1 1/4 lb boneless pork loin
2 small onions, sliced
a pinch of coriander seeds, crushed
1/2 tsp marjoram
1/2 tsp sage
1/2 tsp smoked paprika
1/4 tsp nutmeg
1/4 tsp celery seed
1 bay leaf
1 cup apple juice
some brown sugar
1 tsp cornstarch
2-3 tbsps cold water
Mix together the coriander, marjoram, sage, smoked (or regular) paprika, nutmeg and celery seed. Reserve 1/4 tsp per apple for later.
Coat the pork loin with the seasonings and sit it in the crock pot on a bed of sliced onions.
Core your apples. I was using my small slow cooker so only had room for two. Sprinkle the inside of the apples with the reserved spice mix then fill the cavity with brown sugar. Sit the apples in the pot and add the bay leaf too.
Pour apple juice in beside the meat not over it. Cover and slow cook on high for 4 1/2 hours.

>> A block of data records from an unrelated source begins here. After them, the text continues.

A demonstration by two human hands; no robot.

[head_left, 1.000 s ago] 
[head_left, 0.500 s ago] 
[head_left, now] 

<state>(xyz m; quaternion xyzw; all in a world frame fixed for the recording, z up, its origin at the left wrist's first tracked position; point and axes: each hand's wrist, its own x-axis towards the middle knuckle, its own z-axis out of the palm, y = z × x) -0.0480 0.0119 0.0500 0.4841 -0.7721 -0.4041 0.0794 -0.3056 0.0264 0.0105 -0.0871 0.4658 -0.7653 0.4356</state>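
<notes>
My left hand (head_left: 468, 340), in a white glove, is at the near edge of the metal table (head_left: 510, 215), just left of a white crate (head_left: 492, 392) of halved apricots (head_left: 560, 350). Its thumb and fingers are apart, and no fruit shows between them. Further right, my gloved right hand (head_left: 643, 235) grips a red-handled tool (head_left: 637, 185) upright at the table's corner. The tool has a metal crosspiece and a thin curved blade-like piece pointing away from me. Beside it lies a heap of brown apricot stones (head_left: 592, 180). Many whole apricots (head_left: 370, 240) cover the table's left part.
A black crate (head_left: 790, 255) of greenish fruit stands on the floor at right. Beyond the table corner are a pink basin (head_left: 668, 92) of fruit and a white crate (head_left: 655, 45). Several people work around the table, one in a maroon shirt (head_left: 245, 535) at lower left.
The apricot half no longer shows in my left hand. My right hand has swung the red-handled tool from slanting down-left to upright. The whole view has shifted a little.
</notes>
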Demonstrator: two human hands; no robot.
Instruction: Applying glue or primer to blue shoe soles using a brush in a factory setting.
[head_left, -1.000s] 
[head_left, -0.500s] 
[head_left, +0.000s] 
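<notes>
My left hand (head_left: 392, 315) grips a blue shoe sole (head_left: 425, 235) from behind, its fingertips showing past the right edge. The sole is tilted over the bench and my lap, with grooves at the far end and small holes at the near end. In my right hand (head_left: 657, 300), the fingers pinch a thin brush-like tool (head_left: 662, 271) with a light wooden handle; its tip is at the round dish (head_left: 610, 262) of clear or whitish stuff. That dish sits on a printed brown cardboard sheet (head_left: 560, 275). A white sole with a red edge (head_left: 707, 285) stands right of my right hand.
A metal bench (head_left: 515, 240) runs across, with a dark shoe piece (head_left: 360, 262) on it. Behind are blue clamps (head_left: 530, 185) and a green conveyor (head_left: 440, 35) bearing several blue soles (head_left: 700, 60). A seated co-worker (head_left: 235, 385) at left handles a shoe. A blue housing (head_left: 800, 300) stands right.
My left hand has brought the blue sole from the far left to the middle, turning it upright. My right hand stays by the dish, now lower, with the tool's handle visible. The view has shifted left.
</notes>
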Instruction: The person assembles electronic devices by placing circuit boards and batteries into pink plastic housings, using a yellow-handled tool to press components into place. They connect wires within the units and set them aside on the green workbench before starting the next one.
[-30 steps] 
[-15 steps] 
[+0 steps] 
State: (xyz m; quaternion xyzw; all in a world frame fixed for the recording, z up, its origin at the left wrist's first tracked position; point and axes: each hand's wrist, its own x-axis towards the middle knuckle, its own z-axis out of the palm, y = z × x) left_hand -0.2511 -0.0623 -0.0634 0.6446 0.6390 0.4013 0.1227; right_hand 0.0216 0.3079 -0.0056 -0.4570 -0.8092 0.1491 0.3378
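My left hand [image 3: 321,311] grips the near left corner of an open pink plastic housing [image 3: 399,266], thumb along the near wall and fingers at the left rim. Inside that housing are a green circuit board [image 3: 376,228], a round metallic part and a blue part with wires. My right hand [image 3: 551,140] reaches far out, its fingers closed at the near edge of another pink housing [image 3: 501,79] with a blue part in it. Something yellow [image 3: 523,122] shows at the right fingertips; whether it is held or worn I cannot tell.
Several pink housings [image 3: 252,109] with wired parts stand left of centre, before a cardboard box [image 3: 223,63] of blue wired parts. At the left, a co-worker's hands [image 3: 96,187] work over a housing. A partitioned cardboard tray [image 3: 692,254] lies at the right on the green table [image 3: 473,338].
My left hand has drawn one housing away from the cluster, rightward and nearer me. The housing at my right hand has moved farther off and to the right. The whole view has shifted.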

Remove the pork and apples to a plate and keep warm.
Pour the juices into a saucepan. You can keep the onions in there too or add them back later.
Mix cornstarch and cold water in a small cup, then add a little of the warm juices. Pour it all back into the saucepan, mixing well and heating until your sauce has thickened.
You could add the meat back to the pan à la pulled pork, but I felt a spoonful of the sauce underneath the meat worked for me today.